Lawmakers have already shown an interest in setting rules about how agencies more broadly use facial recognition systems. During a heated hearing last March, Republicans and Democrats from the House Oversight Committee grilled Kimberly Del Greco, deputy assistant director of the FBI’s Criminal Justice Information Services Division, saying the bureau’s facial recognition system trampled on innocent Americans’ privacy. Some lawmakers proposed requiring the FBI to get a warrant before using facial recognition to identify a suspect, as law enforcement officers do when they need a wiretap.
But since Amazon is marketing Rekognition to local law enforcement, it would largely be up to states, cities and even individual police departments to set rules for how law enforcement agencies use it. Currently, few such rules exist. And getting consistent laws across the board would likely prove a challenge.

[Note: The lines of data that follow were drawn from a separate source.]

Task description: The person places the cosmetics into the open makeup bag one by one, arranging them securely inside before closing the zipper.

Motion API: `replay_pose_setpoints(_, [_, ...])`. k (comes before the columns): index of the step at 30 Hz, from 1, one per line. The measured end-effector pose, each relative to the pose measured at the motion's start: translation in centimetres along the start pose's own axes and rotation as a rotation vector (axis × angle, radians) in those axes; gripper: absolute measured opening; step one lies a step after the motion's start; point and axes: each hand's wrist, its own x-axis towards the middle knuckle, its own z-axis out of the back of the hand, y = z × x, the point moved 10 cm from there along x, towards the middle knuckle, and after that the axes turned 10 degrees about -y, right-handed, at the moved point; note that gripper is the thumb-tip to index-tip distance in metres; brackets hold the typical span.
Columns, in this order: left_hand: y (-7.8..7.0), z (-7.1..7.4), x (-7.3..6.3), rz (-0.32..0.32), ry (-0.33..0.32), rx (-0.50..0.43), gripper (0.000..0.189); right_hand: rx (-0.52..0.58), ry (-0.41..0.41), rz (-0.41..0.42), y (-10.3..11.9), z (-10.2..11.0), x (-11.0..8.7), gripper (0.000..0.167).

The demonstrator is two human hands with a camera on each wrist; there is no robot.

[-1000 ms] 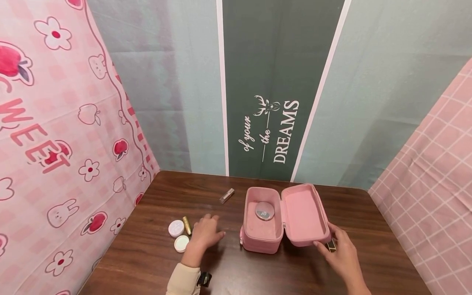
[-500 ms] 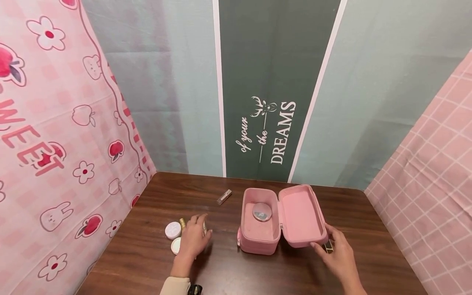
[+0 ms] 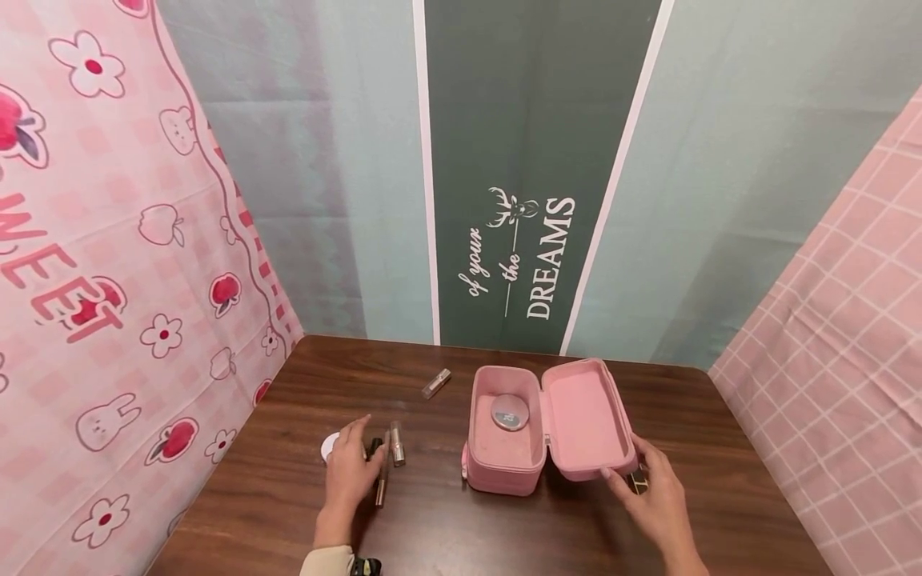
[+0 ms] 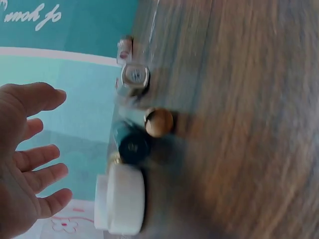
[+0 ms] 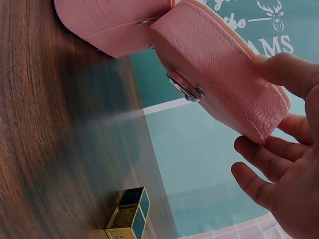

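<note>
Cloth hangings (image 3: 511, 120) border a brown wooden table (image 3: 446, 528), on which stands a pink zippered case (image 3: 504, 480) with its lid (image 3: 587, 420) swung open to the right. One round compact (image 3: 510, 410) lies inside. The right hand (image 3: 659, 494) holds this lid at its near corner, between thumb and fingers. The left hand (image 3: 347, 476) (its fingers are apart and relaxed) is near several lipstick tubes (image 3: 398, 444) and a white round jar (image 4: 125, 199).

The place looks makeshift and cloth-walled: a flower-and-fruit cloth (image 3: 108, 280), a lettered green cloth (image 3: 547, 120) and a pink checked cloth (image 3: 850, 320) enclose a wood-grain bench (image 3: 547, 536); the wider room is hidden.
</note>
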Motion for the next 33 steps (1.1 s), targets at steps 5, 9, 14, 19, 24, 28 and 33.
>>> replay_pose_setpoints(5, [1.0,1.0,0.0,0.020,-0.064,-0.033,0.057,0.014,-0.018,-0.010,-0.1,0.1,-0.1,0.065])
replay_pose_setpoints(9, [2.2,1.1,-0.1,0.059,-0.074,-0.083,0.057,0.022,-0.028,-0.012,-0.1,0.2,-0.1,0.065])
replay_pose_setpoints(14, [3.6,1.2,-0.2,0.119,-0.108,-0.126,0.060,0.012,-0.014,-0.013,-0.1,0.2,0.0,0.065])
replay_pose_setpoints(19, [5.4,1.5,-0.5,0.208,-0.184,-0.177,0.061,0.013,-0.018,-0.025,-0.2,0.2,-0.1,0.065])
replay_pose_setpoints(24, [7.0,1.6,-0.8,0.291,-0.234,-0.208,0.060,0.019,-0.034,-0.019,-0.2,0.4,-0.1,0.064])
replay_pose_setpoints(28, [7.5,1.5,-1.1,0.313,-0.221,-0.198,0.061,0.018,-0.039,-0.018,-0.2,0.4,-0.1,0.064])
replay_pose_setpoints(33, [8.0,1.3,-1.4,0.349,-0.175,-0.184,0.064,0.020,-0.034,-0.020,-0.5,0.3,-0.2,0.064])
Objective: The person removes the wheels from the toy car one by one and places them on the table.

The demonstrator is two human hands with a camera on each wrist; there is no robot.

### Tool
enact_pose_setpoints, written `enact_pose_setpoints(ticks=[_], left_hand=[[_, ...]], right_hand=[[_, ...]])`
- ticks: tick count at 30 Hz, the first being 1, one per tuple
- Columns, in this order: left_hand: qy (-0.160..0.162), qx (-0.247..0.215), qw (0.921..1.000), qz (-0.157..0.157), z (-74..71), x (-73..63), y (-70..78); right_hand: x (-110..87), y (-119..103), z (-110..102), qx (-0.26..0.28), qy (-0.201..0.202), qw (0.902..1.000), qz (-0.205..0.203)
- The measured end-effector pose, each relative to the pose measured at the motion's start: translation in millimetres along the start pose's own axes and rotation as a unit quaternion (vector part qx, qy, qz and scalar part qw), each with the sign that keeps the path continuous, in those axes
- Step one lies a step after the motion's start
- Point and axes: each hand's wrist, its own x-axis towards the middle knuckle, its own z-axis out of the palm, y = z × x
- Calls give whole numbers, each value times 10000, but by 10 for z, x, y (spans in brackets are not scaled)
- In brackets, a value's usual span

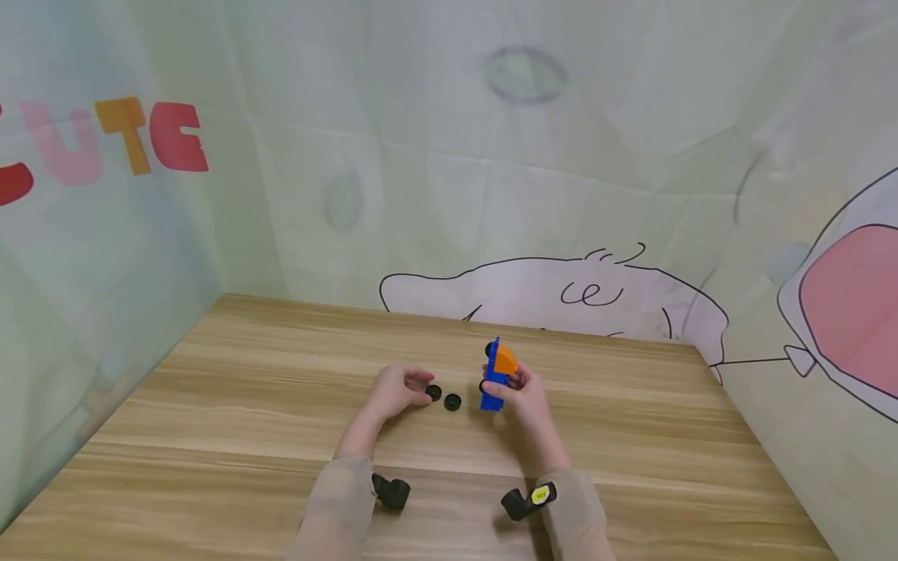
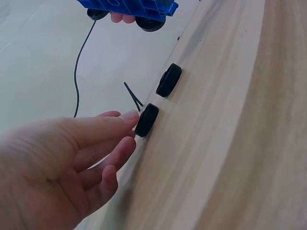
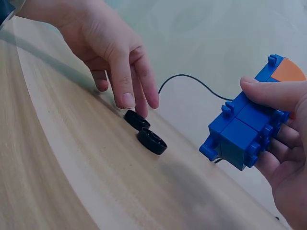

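Note:
A blue toy car (image 1: 494,389) with an orange block (image 1: 505,360) on it is held up off the table in my right hand (image 1: 529,397), thumb on one side and fingers on the other. Two black wheels show on its one long side; the side facing the right wrist camera has bare blue pegs. Two loose black wheels lie flat on the table, a nearer one (image 1: 452,402) and a farther one (image 1: 434,393). My left hand (image 1: 400,391) reaches to the farther wheel, its thumb and fingertips at the rim with fingers loosely bent.
The wooden table (image 1: 266,405) carries these things. Behind it hangs a printed cloth (image 1: 435,171) with letters and cartoon drawings, meeting the table's far and side edges. A black wrist camera (image 1: 390,492) sits on the left sleeve, another (image 1: 526,502) on the right.

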Motion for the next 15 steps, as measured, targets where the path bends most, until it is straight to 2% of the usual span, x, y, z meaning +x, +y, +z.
enact_pose_setpoints(ticks=[4,8,15], left_hand=[[118,-21,9999,-17,-18,-5,85],[290,-213,9993,140,-9,-2,234],[301,-764,9943,678,83,-32,508]], right_hand=[[-7,-54,2,-4,-6,10000,-47],[-14,-105,14,-162,121,9998,-35],[-33,-198,60,-736,496,9960,-83]])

Still, Bedoya says there could be a parallel in how the Justice Department and some local law enforcement agencies took steps to contain the use of StingRay devices, which simulate a cell-tower to surreptitiously collect data from people’s phones. At the urging of Congress and advocacy groups, they set policies requiring warrants to use the devices. “It’s not unheard of,” he said. Cities or states could also bar the use of facial recognition in body cameras. And one way Congress could get involved would be to deny federal funding to local agencies that use facial recognition services that don’t meet certain standards.
Video: A look at how Amazon Facial Rekognition works and how it could be used. (Amazon Web Services)
Amazon defends the technology. Spokeswoman Nina Lindsey told Elizabeth that the technology could be used to help locate people who have been abducted or gone missing, and she noted that during the royal wedding this month, clients used Rekognition to identify wedding attendees.
“Amazon requires that customers comply with the law and be responsible when they use [Amazon Web Services],” she said. “. . .When we find that AWS services are being abused by a customer, we suspend that customer’s right to use our services.”